Records for this exercise START

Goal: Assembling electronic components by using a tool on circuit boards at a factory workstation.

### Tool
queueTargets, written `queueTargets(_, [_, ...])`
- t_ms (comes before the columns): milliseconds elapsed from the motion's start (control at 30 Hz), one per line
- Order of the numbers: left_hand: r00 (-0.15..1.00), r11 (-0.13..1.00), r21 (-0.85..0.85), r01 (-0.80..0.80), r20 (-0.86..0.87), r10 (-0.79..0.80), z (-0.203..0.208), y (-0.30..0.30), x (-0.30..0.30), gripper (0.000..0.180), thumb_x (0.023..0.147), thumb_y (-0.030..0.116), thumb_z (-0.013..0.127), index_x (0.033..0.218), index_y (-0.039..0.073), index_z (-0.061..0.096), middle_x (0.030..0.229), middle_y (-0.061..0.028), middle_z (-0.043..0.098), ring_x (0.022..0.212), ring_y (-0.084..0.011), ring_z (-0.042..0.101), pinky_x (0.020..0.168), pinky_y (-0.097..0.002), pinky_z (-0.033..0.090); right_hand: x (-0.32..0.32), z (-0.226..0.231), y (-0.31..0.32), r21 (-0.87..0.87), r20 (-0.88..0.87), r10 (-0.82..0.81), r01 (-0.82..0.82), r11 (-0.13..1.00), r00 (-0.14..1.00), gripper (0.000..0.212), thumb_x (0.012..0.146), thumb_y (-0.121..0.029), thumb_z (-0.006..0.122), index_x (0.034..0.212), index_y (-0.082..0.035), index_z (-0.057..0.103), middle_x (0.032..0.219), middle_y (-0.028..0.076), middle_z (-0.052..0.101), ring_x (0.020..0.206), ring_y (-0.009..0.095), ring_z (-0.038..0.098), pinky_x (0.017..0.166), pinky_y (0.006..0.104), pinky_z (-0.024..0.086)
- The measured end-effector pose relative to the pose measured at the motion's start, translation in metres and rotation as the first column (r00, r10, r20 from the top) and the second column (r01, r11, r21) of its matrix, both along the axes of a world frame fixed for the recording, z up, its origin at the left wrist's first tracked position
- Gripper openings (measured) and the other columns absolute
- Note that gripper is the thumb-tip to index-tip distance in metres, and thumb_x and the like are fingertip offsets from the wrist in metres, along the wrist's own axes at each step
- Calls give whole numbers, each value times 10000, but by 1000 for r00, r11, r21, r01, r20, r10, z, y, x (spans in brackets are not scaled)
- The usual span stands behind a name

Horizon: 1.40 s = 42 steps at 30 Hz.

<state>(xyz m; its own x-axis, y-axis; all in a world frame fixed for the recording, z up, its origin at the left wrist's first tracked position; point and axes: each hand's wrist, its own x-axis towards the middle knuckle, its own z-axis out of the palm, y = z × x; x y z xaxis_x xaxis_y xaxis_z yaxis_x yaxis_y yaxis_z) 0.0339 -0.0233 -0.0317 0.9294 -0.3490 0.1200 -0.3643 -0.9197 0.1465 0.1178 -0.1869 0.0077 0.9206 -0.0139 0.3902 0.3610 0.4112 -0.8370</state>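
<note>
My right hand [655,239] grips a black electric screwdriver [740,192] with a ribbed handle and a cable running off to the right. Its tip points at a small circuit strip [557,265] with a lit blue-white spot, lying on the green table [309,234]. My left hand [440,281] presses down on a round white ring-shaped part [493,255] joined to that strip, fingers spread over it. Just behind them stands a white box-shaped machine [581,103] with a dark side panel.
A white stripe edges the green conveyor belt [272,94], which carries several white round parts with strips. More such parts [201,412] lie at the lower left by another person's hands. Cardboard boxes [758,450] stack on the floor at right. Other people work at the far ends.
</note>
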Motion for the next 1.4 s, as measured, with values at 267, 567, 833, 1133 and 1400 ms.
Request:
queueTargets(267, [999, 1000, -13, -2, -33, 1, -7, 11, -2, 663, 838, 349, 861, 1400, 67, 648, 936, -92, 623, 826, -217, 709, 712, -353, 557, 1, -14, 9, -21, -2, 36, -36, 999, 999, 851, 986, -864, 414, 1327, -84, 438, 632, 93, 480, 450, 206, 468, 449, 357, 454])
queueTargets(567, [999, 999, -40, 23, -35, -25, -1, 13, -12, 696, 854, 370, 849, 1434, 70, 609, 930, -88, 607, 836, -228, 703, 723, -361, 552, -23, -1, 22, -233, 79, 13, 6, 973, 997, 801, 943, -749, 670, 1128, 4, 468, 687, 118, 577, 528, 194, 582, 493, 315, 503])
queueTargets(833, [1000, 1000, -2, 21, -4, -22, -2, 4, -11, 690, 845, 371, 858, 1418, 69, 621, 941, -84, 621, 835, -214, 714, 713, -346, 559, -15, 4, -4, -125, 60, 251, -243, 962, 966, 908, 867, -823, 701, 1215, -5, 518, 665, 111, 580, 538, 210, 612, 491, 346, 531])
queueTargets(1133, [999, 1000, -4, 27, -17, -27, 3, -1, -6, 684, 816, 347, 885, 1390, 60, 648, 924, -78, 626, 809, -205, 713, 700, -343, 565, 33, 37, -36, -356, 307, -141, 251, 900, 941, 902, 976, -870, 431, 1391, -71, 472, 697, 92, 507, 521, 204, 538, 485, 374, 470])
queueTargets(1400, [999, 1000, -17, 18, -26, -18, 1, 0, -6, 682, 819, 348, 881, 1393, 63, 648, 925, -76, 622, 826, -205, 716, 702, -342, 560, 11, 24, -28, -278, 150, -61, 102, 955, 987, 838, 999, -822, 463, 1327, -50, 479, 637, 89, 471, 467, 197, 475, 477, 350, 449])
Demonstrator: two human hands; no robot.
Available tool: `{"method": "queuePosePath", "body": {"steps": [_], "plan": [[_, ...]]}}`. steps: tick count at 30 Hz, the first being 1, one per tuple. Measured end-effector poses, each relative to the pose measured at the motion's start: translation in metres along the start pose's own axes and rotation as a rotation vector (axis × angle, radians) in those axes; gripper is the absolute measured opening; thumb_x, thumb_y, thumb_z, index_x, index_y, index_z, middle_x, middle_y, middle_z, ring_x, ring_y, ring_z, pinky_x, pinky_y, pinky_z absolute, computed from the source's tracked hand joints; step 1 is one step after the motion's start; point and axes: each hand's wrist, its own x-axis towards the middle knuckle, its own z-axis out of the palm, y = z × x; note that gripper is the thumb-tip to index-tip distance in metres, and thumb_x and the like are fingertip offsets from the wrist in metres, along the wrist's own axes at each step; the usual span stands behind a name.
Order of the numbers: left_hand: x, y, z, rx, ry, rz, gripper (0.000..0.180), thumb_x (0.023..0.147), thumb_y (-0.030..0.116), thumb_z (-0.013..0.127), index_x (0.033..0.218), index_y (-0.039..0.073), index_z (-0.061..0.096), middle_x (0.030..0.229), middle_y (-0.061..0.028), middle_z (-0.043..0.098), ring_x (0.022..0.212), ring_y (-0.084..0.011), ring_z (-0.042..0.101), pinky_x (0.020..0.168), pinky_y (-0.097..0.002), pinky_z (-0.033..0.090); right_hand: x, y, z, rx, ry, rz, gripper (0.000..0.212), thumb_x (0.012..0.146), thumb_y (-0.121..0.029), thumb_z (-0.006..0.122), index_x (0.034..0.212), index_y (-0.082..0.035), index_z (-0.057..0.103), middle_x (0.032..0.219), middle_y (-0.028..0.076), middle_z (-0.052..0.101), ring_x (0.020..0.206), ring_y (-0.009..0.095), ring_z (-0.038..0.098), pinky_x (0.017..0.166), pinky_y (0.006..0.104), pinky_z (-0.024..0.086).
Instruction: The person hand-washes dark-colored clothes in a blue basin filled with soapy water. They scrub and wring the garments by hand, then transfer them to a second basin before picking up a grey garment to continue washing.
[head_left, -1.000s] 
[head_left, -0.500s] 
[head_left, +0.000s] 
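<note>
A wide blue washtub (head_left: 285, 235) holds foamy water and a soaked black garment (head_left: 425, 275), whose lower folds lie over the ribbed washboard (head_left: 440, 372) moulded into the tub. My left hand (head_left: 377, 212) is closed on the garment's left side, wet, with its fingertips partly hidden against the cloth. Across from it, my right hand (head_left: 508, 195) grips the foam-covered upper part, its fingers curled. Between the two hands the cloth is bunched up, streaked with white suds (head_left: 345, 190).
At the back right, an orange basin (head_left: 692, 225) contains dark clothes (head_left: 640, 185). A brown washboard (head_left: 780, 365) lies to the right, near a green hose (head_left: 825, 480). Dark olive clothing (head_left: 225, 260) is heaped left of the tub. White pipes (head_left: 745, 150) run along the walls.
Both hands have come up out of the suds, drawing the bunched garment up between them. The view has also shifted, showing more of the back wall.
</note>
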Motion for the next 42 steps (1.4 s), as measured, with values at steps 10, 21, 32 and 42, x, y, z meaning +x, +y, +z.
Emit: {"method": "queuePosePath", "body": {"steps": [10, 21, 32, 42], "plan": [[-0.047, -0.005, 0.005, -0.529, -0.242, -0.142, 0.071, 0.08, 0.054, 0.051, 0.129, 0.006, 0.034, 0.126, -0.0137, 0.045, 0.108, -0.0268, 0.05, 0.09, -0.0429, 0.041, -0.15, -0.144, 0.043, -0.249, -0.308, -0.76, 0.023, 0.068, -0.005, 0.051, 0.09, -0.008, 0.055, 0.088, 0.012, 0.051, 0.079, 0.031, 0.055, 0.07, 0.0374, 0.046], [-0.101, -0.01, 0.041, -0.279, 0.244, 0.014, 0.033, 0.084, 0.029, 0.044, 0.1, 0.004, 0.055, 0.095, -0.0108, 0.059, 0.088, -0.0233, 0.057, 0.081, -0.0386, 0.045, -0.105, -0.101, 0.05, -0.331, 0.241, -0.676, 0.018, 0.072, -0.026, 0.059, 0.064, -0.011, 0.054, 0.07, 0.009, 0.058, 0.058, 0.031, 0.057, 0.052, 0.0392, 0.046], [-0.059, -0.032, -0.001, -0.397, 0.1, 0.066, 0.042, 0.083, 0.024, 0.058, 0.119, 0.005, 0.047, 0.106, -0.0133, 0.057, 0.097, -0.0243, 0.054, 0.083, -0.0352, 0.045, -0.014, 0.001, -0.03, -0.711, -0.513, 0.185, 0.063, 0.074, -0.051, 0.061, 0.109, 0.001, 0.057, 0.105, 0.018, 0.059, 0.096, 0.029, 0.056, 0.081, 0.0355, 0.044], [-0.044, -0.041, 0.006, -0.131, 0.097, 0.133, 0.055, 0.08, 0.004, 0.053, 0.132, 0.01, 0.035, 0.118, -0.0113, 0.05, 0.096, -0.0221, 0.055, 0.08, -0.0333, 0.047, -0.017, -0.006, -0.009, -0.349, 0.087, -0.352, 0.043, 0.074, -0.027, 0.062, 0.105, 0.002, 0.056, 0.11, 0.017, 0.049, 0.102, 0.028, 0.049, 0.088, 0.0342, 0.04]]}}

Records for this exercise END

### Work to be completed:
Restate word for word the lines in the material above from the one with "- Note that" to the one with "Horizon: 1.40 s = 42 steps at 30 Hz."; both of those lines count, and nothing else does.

### Solution to this task:
- Note that gripper is the thumb-tip to index-tip distance in metres, and thumb_x and the like are fingertip offsets from the wrist in metres, along the wrist's own axes at each step
- Calls give whole numbers, each value times 10000, but by 1000 for r00, r11, r21, r01, r20, r10, z, y, x (spans in brackets are not scaled)
- The usual span stands behind a name

Horizon: 1.40 s = 42 steps at 30 Hz.

The exercise asks for nothing more.